Rivalry with Karl Marx

Bakunin established a more constructive friendship with Proudhon than with Marx, whom he accused of being authoritarian. About this relationship he wrote:

Marx, as a thinker, is on the right track. It has established as a principle that all philosophical, political, religious and legal revolutions are not the causes, but the effects of economic revolutions. It is a great and fruitful thought that has not been invented by him, much less, because he was already interviewed and expressed, in part, by many others. However, we owe it the honour to have solidly established it and put it as a basis for its entire economic system. On the other hand, Proudhon, when he did not do doctrine and metaphysics, possessed the true instinct of the revolutionary. [...] Marx is most likely to "theoretically" rise to a more rational system of freedom, but he lacks Proudhon's instinct.

Bakunin and Marx maintained constant friction within the First International Labor Association (AIT), founded in 1864, to which both belonged. In 1868, Bakunin was accused by Marx of being a Russian agent and asked to apologize publicly. In 1869, he was accused by the Marxist revolutionary Wilhelm Liebknecht of the same charges. Marx will accuse him again of being a Pan-Slav agent and of charging 25,000 francs a year for it. Bakunin, in addition, advocated anarchist positions within the AIT, which led him to be accused of conspiracy by Marx, whose followers brandished alleged letters written by Bakunin to Sergei Nechayev where he boasted of the conspiracies he perpetrated.

After disputes with Marxist members, Bakunin came into contact with Nechayev, who asked him to focus on making the revolution in Russia and convinced him with his nihilistic and terrorist ideas. A year later, in 1870, Bakunin decided to break his friendship with Nechayev, regretting this experience.

International Alliance of Socialist Democracy

At the beginning of the 1860s Bakunin founded a secret society in Italy, the International Fraternity. In 1864, the organization already had Italian, French, Scandinavian and Slavic members. In the texts of the organization it is said:

This organization aims at the victory of the principle of revolution on earth, with the radical dissolution of all existing organizations today, religious, political, economic or social, and the formation of a first European and then universal society, based on freedom, reason, justice and work.

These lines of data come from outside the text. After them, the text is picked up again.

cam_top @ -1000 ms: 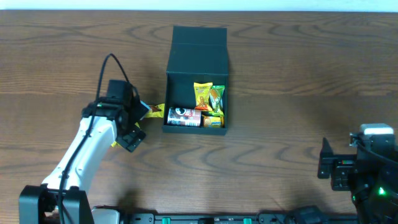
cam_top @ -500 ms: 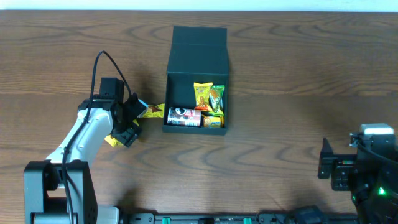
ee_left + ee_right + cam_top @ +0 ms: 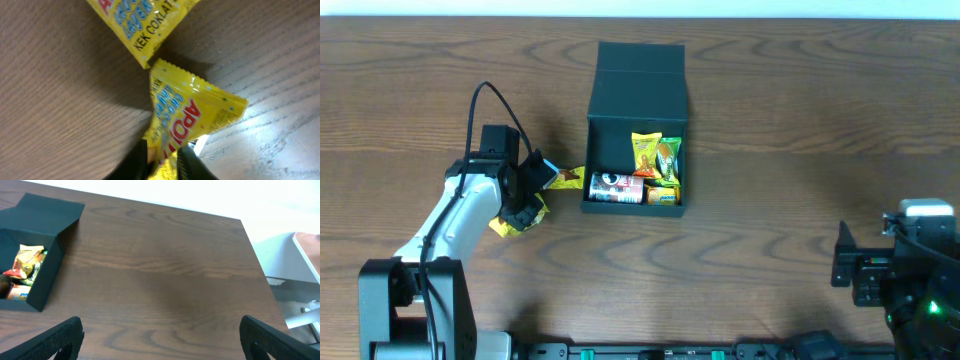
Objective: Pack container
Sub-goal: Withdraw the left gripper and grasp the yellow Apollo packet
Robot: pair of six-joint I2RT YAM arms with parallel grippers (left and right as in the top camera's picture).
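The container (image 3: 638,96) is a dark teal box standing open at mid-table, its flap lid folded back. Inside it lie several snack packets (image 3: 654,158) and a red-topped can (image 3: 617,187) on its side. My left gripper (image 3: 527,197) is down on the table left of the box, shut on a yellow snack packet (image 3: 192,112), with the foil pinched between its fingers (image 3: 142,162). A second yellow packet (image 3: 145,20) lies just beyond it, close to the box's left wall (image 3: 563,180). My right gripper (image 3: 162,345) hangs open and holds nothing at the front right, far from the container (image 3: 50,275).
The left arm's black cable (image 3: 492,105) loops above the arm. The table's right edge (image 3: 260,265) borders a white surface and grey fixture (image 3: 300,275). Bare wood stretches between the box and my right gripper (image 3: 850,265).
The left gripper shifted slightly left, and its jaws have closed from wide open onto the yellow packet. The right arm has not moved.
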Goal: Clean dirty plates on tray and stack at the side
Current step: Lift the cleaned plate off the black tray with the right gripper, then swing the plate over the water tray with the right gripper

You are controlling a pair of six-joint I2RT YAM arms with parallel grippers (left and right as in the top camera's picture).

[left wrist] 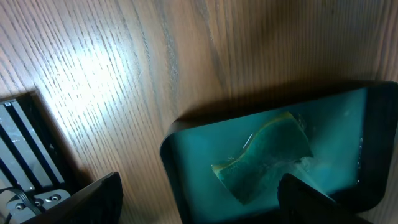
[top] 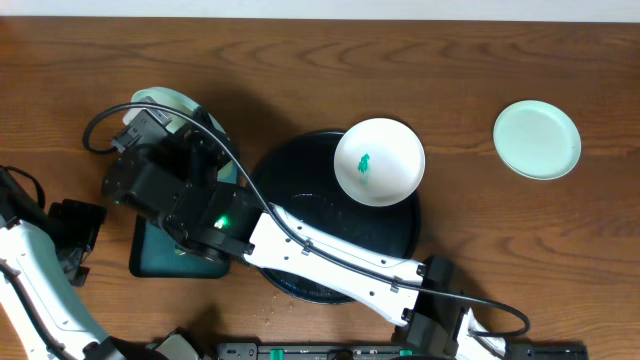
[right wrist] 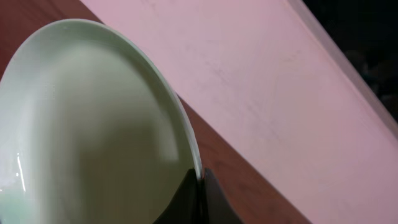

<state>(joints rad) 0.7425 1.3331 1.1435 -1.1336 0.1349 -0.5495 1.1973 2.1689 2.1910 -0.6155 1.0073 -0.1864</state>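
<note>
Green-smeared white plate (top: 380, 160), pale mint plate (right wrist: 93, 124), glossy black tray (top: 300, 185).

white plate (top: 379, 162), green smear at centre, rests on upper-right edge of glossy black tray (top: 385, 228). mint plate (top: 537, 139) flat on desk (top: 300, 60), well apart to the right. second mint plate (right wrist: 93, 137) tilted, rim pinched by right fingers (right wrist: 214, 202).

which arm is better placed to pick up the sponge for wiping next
Left, probably. The left fingers are open just above the sponge in the teal tray, while the right fingers are shut on the rim of a mint-green plate, so that arm is busy holding it.
</note>
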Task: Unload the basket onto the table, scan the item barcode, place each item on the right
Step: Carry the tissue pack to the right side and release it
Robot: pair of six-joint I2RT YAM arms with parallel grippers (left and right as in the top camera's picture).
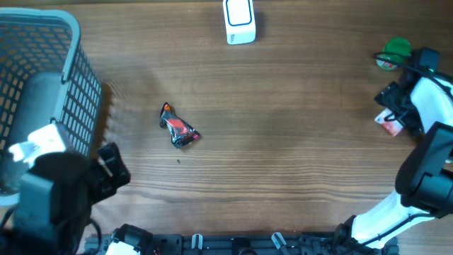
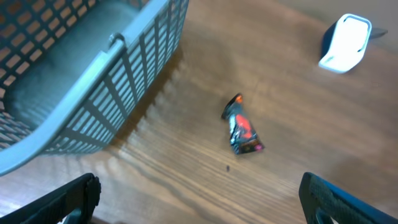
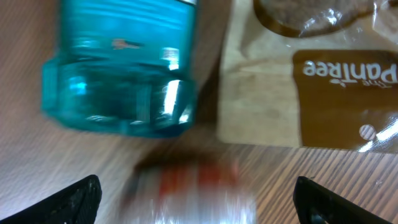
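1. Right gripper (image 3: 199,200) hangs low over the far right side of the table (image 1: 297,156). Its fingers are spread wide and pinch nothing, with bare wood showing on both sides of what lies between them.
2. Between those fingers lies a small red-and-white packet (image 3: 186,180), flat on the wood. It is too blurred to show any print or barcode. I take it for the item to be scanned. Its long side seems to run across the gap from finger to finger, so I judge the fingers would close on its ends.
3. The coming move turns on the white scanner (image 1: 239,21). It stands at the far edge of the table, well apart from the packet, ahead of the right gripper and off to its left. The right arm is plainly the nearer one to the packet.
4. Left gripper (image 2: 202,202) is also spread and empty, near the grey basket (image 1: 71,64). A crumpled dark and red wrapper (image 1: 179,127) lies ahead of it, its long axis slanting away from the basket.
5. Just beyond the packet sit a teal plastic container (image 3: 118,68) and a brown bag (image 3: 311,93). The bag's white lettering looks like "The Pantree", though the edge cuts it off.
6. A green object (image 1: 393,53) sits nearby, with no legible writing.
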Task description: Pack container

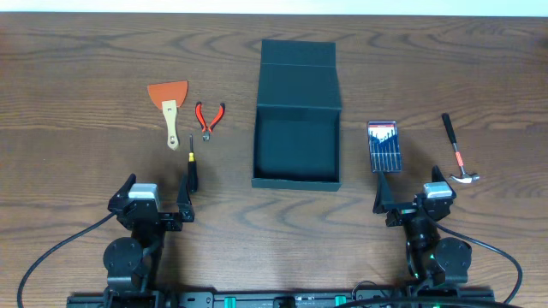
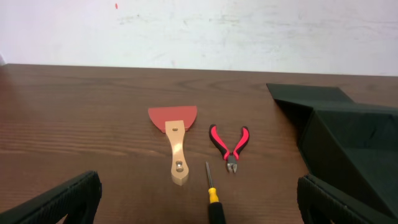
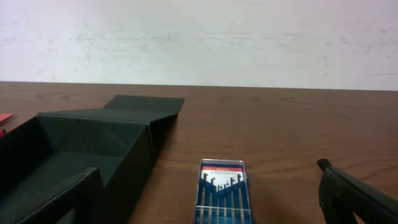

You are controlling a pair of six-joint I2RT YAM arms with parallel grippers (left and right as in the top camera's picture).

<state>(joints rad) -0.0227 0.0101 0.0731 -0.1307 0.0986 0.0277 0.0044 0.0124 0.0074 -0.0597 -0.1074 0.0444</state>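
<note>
The container (image 1: pixel 296 147), a dark teal box, sits open at the table's middle with its flap lid laid back on the far side; nothing lies inside. In the left wrist view the container (image 2: pixel 351 140) is at the right, and in the right wrist view the container (image 3: pixel 81 146) is at the left. My left gripper (image 1: pixel 159 192) stands open near the front edge, with a black and yellow screwdriver (image 2: pixel 213 196) on the table just ahead of it. My right gripper (image 1: pixel 409 190) is open too, just short of a clear case of small screwdrivers (image 3: pixel 224 190). Neither holds anything.
Left of the box lie an orange scraper (image 1: pixel 169 105) with a wooden handle, red pliers (image 1: pixel 209 117) and the screwdriver (image 1: pixel 192 164). Right of it lie the screwdriver case (image 1: pixel 383 145) and a small hammer (image 1: pixel 457 152). A white wall stands behind the table.
</note>
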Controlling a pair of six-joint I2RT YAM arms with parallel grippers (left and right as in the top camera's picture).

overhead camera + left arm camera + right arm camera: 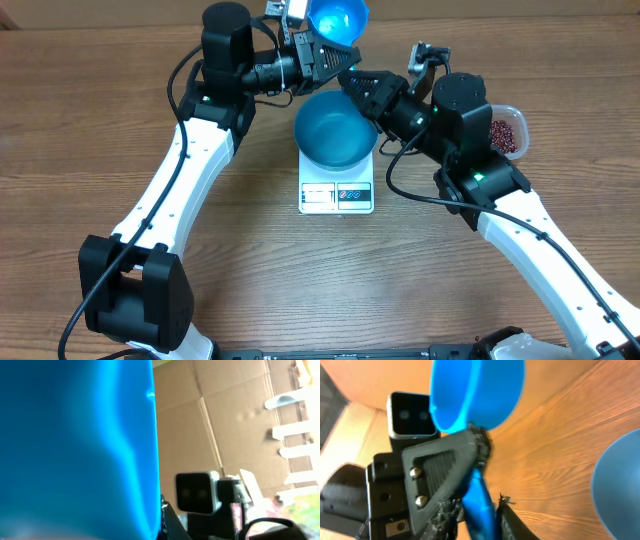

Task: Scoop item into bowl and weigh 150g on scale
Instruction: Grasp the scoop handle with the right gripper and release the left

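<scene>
The blue scoop fills the left wrist view, raised over the far side of the table with the left gripper pinched tight on it. Its handle also runs between the fingers of the right gripper, though whether they press on it cannot be told. Just nearer, the blue bowl sits on the white scale, the beans lie in a clear tub to the right, all on a wood-grain table with brown cardboard panels behind.
</scene>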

In 1867, a group of bourgeois democrats from various nations founded the League of Peace and Liberty and convened a congress in Geneva. Bakunin participated in said congress and was elected a member of the central committee. One of the founders of that league was Charles Lemonnier, a Saint-Simonian.

In 1868, the second congress of the League was held in Berne, Bakunin and other members of the International Fraternity tried to get the League to vote for socialist resolutions, but as the revolutionary socialists were a minority they decided to separate and found the International Alliance of Democracy Socialist.

The International Alliance of Socialist Democracy was founded in 1868 and its program called for a series of reforms that constituted the bases of its political doctrine:

  • The abolition of national States and the formation in their place of federations constituted by free agricultural and industrial associations.
  • The abolition of social classes and inheritance.
  • Gender equality.
  • The organization of workers outside the political parties.

However, the Alianza's entry into the Workers' International was rejected for being an international organization, since only national organizations were admitted. For that reason, the Alliance broke up and its members joined the International separately.

Propagation of anarchism

Bakunin speaking to IWA workers at the Basel Congress in Switzerland. Recorded 1869.

In 1869, he commissioned the Italian anarchist Giuseppe Fanelli to spread anarchism in Spain. Fanelli visited Madrid and Barcelona and met Anselmo Lorenzo, who would eventually found the CNT union in 1910 and who would share little correspondence with Bakunin.

In 1870 he founded the Committee for the Salvation of France, an association that led the insurrection of the Commune of Lyon.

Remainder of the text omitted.